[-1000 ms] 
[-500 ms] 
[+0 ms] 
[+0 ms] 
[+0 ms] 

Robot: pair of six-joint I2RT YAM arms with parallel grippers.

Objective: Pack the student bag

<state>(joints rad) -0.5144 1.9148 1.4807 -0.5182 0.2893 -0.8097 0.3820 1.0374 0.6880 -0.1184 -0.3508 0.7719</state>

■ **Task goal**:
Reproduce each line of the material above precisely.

■ **Exercise response**:
[-1000 ms] 
[-500 ms] 
[+0 ms] 
[+0 ms] 
[+0 ms] 

Robot: pair of six-joint I2RT YAM arms with parallel grippers.

Objective: Pack the student bag

<state>(joints rad) -0.5144 1.9148 1.4807 -0.5182 0.2893 -0.8097 0.3820 1.0374 0.6880 -0.1184 -0.3508 0.7719</state>

The work for this exercise is now done.